Thus, in practice ours is a twofold task. We must evaluate the substance of the ALJ’s decision under a deferential standard of review, but we must also give that decision careful scrutiny to ensure that the rationale for the ALJ’s actions is sufficiently articulated to permit meaningful judicial review. This principle applies with particular force to legal challenges, like the claim made here, based upon alleged inadequacies in the articulation of a claimant’s mental RFC. In Hess v. Comm’r Soc. Sec., 931 F.3d 198, 212 (3d Cir. 2019), the United States Court of Appeals recently addressed the standards of articulation that apply in this setting. In Hess the court of appeals considered the question of whether
an RFC which limited a claimant to simple tasks adequately addressed moderate limitations on concentration, persistence, and pace. In addressing the plaintiff’s argument that the language used by the ALJ to describe the claimant’s mental
limitations was legally insufficient, the court of appeals rejected a per se rule which would require the ALJ to adhere to a particular format in conducting this analysis. Instead, framing this issue as a question of adequate articulation of the ALJ’s
20 rationale, the court held that: “as long as the ALJ offers a ‘valid explanation,’ a ‘simple tasks’ limitation is permitted after a finding that a claimant has ‘moderate’
difficulties in ‘concentration, persistence, or pace.’ ” Hess v. Comm’r Soc. Sec., 931 F.3d 198, 211 (3d Cir. 2019). On this score, the appellate court indicated that an ALJ offers a valid explanation a mental RFC when the ALJ highlights factors such as
“mental status examinations and reports that revealed that [the claimant] could function effectively; opinion evidence showing that [the claimant] could do simple work; and [the claimant]’s activities of daily living, . . . . ” Hess v. Comm’r Soc. Sec., 931 F.3d 198, 214 (3d Cir. 2019).

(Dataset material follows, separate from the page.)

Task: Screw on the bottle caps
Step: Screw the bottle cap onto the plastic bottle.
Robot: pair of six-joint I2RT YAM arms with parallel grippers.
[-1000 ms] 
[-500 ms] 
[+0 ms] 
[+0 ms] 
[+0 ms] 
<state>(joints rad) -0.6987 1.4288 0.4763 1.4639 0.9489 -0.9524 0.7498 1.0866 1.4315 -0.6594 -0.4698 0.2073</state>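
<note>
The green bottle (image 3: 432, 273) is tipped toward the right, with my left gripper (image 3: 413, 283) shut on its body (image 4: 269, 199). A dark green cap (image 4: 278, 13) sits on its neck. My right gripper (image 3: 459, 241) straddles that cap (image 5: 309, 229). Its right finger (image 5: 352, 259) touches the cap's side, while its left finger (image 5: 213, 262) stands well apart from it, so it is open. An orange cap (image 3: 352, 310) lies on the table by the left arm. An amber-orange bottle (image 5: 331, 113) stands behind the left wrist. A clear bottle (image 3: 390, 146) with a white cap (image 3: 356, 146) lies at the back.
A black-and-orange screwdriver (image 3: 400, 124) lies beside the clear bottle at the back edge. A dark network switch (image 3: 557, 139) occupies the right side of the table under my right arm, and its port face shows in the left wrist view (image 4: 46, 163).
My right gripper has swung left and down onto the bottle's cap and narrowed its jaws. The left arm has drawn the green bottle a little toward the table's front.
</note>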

In our view, the teachings of the Hess decision are straightforward. In formulating a mental RFC the ALJ does not need to rely upon any particular form of words. Further, the adequacy of the mental RFC is not gauged in the abstract.
Instead, the evaluation of a claimant’s ability to undertake the mental demands of the workplace will be viewed in the factual context of the case, and a mental RFC is sufficient if it is supported by a valid explanation grounded in the evidence. B. Initial Burdens of Proof, Persuasion, and Articulation for the ALJ
To receive benefits under the Social Security Act by reason of disability, a claimant must demonstrate an inability to “engage in any substantial gainful activity by reason of any medically determinable physical or mental impairment which can
21 be expected to result in death or which has lasted or can be expected to last for a continuous period of not less than 12 months.” 42 U.S.C. §423(d)(1)(A); 42 U.S.C.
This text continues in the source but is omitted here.